Educational expectations of junior high school students in interaction with school related stress during early adolescence would adversely affect grades during high school. Findings revealed that early adolescence school related stress both independently and in interaction with high academic expectations negatively affected academic performance 3 years later 11 

Students with emotional and behavioral disorders who exhibit externalizing problem behaviors (i.e. attention and conduct disorders) are more likely to experience academic deficits and terminate schooling than students who evidence internalizing (i.e. mood and anxiety disorders) ones. People with a lifetime occurrence of social phobia are almost twice as likely to fail a grade or not finish high school as those who have never had the condition. High depression scores have been associated with low academic achievement; high scholastic anxiety, increased school suspensions; and decreased ability or desire to complete homework, concentrate, and attend class. Substance abuse, including alcohol abuse in isolation, is significantly associated with termination of primary and secondary school, failure to enter college, and termination of college. Attention problems are the principal predictor of diminished achievement relative to expectations on the basis of a young person’s cognitive ability. Poor attendance, particularly frequent absences for vague, non-specific physical health problems, may be related to underlying mental health needs 12 Difficulties with academic work, social integration, adjustment to school, behaviour regulation, attention, and concentration may be school-related signs of emerging or existing mental health problems in youth. Secondary school students who suffer from mental illness are more likely to earn failing grades across all subjects and are retained at grade level more often than youth with disabilities as a whole. High school students who screen positive for psychosocial dysfunction have three times the absentee and tardy rates of students not identified with psychosocial dysfunction 13. Students reporting high levels of psychosocial stress are more likely to perceive themselves as less academically competent 14 From the above clarification it can be justified that the present study makes a humble attempt to trace the impact of mental health on the academic achievement. The present study will be useful for educators in general and teachers in particular because the knowledge of the relationship of these factors under study will enable the educators and teachers to plan their educational programs.A study on the topic of “Impact of Family Climate, Mental; Health, Study Habits, and Self-Confidence on the academic achievement of Senior Secondary Students” 15

Objective The objective of the present study was to study the relationship between criterion variable (i.e. academic achievement) and predictor variable (i.e. mental health).

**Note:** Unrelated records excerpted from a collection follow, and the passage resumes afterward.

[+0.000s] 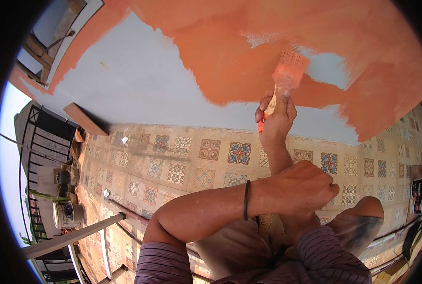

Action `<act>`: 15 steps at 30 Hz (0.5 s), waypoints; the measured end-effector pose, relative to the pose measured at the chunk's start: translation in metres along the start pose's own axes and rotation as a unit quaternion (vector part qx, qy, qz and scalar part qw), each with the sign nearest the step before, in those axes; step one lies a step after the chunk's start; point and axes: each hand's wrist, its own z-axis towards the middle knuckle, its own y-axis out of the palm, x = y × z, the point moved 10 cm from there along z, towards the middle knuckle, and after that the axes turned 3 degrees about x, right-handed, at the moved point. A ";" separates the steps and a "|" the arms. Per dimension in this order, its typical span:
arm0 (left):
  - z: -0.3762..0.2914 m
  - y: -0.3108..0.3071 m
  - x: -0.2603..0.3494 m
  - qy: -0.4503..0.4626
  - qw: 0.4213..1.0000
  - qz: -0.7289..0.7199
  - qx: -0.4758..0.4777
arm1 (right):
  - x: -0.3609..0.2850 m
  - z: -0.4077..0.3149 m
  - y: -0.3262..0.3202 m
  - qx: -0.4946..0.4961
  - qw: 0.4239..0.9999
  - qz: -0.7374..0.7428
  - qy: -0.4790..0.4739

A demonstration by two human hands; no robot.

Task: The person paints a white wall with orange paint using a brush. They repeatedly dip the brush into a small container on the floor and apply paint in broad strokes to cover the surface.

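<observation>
My right hand (280,112) grips the wooden handle of a wide paintbrush (290,72), whose orange-coated bristles point up at the wall. Orange paint covers the brush's ferrule and the lower end of its handle. The wall (136,71) is pale blue-grey with uneven areas of orange paint; a pale patch shows just right of the bristles. My left arm, with a black band at the wrist, crosses over my right forearm. My left hand (312,186) is curled with its back up; nothing is seen in it, though its palm is hidden.
Patterned floor (204,156) meets the wall below the brush. A wooden board (86,119) leans at the left near a window frame (74,32). A ladder-like frame (79,232) stands lower left, near pots (72,211) and a metal railing. Paint containers (420,195) are at the right.
</observation>
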 end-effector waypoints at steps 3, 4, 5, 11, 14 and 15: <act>-0.001 -0.010 -0.003 0.007 0.998 -0.017 0.064 | 0.043 0.000 0.019 -0.022 0.995 -0.035 0.089; -0.001 -0.009 -0.005 0.004 0.998 -0.017 0.061 | 0.064 -0.004 0.023 -0.026 0.990 -0.055 0.128; -0.001 -0.008 -0.007 0.001 0.998 -0.018 0.058 | 0.083 -0.008 0.028 -0.051 0.983 -0.068 0.164; 0.000 -0.006 -0.005 0.008 0.998 -0.025 0.053 | 0.140 -0.045 0.012 -0.096 0.935 -0.095 0.327; -0.002 -0.007 -0.004 0.000 0.998 -0.016 0.053 | 0.116 -0.052 0.008 -0.118 0.940 -0.097 0.306; -0.001 -0.007 -0.004 0.001 0.998 -0.020 0.053 | 0.099 -0.050 0.007 -0.112 0.953 -0.093 0.266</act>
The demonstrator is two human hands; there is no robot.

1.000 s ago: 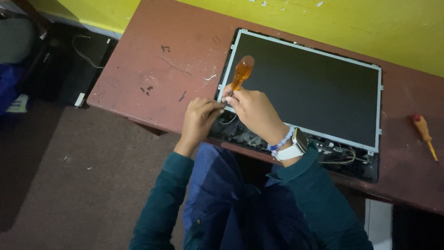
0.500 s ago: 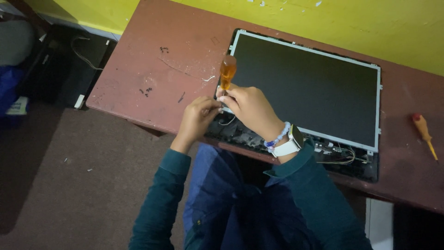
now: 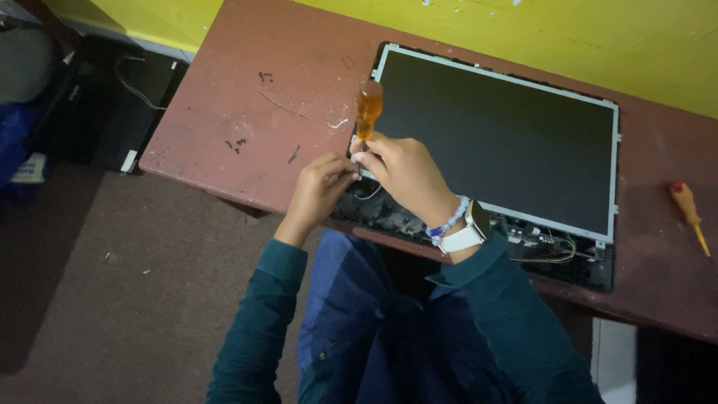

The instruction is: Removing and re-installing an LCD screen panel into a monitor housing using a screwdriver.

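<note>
My left hand (image 3: 320, 182) pinches closed at the panel's (image 3: 501, 142) near left corner, at the table's (image 3: 247, 112) front edge; what it grips, I cannot tell. My right hand (image 3: 400, 170) is closed around an orange screwdriver (image 3: 368, 111), upright there. A second screwdriver (image 3: 688, 213) lies near the right edge.

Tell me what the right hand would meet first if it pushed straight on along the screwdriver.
Likely the display panel's lower-left corner: the right hand points the orange screwdriver down there, though depth is unclear.
</note>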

Hypothesis On the basis of this objective the study was hypothesized  “there is significant relationship between criterion variable (i.e. academic achievement) and predictor variable (i.e. mental health)”.

Methodology method adopted for the present study can be categorised as descriptive statistical in nature. The present study is based on correlation method where the dependent variable is academic achievement and the independent variable is mental health. In the present study the total sample of XII class secondary school students from various secondary schools of Aligarh and Etawah district of Uttar Pradesh were taken. Out of the total sample of 865, 520 science and 345 arts respondents were selected.

Tools Mental Health Battery (MHB) by Singh and Gupta (2008) has been used for the data collection of the study. Academic achievement scores were collected from the results of XII class board examination marks of the subjects from their school records. Mental health battery (MHB) intends to assess the status of mental health of persons in the age range of 13 to 22 years. This battery was prepared by Singh and Gupta in the year 2008. 130 items were retained with six dimensions for MHB and these are i) Emotional Stability, ii) Overall Adjustment, iii) Autonomy, iv) Security-Insecurity, v) Self-Concept and vi) intelligence. The answers of those items (in each part) which tally with the answers given in the scoring key were given a score of 1. If they don’t tally, they were given a score of zero.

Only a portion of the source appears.